Action item ::
Copy out the listing in full, exactly as written, but not its pictures.
_ _ _ _ _ _ _
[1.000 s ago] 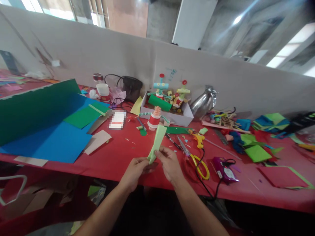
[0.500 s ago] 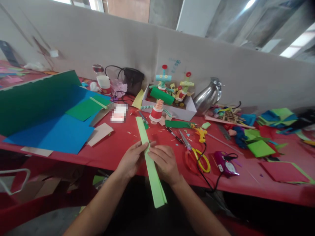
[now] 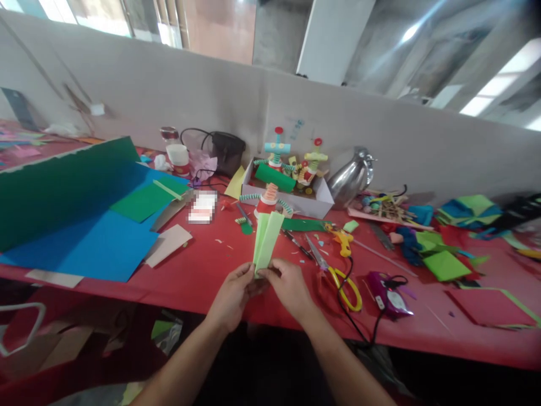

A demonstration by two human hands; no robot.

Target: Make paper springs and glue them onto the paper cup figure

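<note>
I see both hands raised just above the near edge of the red table [image 3: 203, 265], at the centre of the head view. The left hand [image 3: 231, 299] pinches the lower end of the light-green paper strip [image 3: 267, 239] between thumb and fingertips, and its other fingers are curled in. The right hand [image 3: 289, 287] pinches the same lower end from the opposite side, and the fingertips of the two hands meet at the strip. The strip is folded lengthwise. It stands nearly upright from the pinch, leans slightly away from me, and its layers part into two narrow leaves at the top. Its upper end overlaps my view of the paper-cup figure [image 3: 266, 204], which stands on the table in front of the white box [image 3: 315, 204]. I cannot tell whether the strip touches the figure. The box holds more paper figures. The yellow-handled scissors [image 3: 338, 273] lie flat on the table just right of the right hand, with the purple glue gun [image 3: 386, 287] and its black cord further right. A large blue sheet [image 3: 97, 242] and a dark green sheet [image 3: 54, 186] cover the left side of the table, well apart from the hands. A metal jug [image 3: 350, 177] stands behind, right of the box.
</note>
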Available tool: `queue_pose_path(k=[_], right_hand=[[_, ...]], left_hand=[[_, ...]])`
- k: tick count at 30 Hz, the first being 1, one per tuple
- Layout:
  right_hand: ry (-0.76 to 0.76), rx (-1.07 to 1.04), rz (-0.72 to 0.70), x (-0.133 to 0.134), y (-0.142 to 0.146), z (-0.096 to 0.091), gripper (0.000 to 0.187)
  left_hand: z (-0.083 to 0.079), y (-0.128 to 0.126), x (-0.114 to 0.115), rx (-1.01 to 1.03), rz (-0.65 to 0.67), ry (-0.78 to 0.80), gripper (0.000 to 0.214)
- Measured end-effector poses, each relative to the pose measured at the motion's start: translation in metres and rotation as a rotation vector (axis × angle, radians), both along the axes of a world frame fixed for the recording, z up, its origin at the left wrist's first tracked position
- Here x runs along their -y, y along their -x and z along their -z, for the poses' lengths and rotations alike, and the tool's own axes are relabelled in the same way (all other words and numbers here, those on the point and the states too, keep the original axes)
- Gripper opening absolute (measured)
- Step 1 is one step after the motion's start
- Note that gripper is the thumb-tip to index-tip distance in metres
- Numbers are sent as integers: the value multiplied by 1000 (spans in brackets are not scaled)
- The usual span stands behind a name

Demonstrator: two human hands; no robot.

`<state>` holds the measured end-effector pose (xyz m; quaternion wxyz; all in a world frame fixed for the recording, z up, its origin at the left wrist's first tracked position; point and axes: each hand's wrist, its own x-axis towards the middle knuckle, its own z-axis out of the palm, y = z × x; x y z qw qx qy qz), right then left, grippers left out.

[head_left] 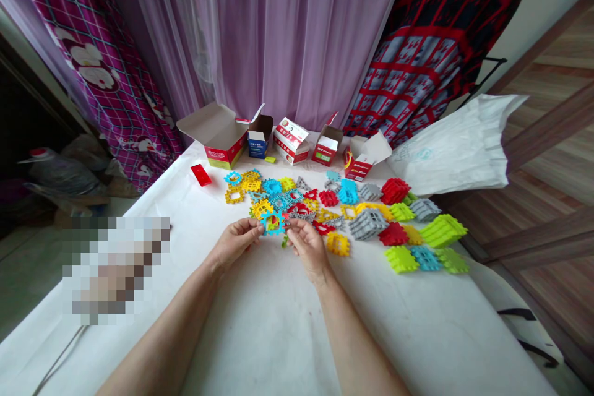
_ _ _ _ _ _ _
Answer for the task ::
[1.000 s ago] 
[0.500 s ago] 
[now] 

A demonstration by two human hands; no robot.

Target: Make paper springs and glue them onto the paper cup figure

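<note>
I see both hands raised just above the near edge of the red table [image 3: 203, 265], at the centre of the head view. The left hand [image 3: 231, 299] pinches the lower end of the light-green paper strip [image 3: 267, 239] between thumb and fingertips, and its other fingers are curled in. The right hand [image 3: 289, 287] pinches the same lower end from the opposite side, and the fingertips of the two hands meet at the strip. The strip is folded lengthwise. It stands nearly upright from the pinch, leans slightly away from me, and its layers part into two narrow leaves at the top. Its upper end overlaps my view of the paper-cup figure [image 3: 266, 204], which stands on the table in front of the white box [image 3: 315, 204]. I cannot tell whether the strip touches the figure. The box holds more paper figures. The yellow-handled scissors [image 3: 338, 273] lie flat on the table just right of the right hand, with the purple glue gun [image 3: 386, 287] and its black cord further right. A large blue sheet [image 3: 97, 242] and a dark green sheet [image 3: 54, 186] cover the left side of the table, well apart from the hands. A metal jug [image 3: 350, 177] stands behind, right of the box.
</note>
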Available tool: `queue_pose_path(k=[_], right_hand=[[_, ...]], left_hand=[[_, ...]])`
- k: tick count at 30 Hz, the first being 1, one per tuple
- Layout:
  right_hand: ry (-0.76 to 0.76), rx (-1.07 to 1.04), rz (-0.72 to 0.70), x (-0.133 to 0.134), y (-0.142 to 0.146), z (-0.096 to 0.091), gripper (0.000 to 0.187)
  left_hand: z (-0.083 to 0.079), y (-0.128 to 0.126), x (-0.114 to 0.115), rx (-1.01 to 1.03), rz (-0.65 to 0.67), ry (-0.78 to 0.80), gripper (0.000 to 0.214)
- Measured end-effector poses, each relative to the pose measured at the motion's start: translation in metres and rotation as a rotation vector (axis × angle, radians), both along the axes of a world frame fixed for the recording, z up, its origin at the left wrist's first tracked position
- Here x runs along their -y, y along their -x and z along their -z, for the poses' lengths and rotations alike, and the tool's own axes are relabelled in the same way (all other words and numbers here, those on the point and the states too, keep the original axes)
- Gripper opening absolute (measured)
- Step 1 is one step after the motion's start
- Note that gripper is the thumb-tip to index-tip distance in metres
- Numbers are sent as integers: the value multiplied by 1000 (spans in brackets are not scaled)
- The usual span stands behind a name

Demonstrator: two human hands; no robot.

`<state>` holds the measured end-effector pose (xyz m; quaternion wxyz; all in a world frame fixed for the recording, z up, its origin at the left wrist's first tracked position; point and axes: each hand's wrist, its own x-axis towards the middle knuckle, its own z-axis out of the palm, y = z × x; x y z qw qx qy qz), right then left, grippers left out.

[head_left] 

No further output is required here.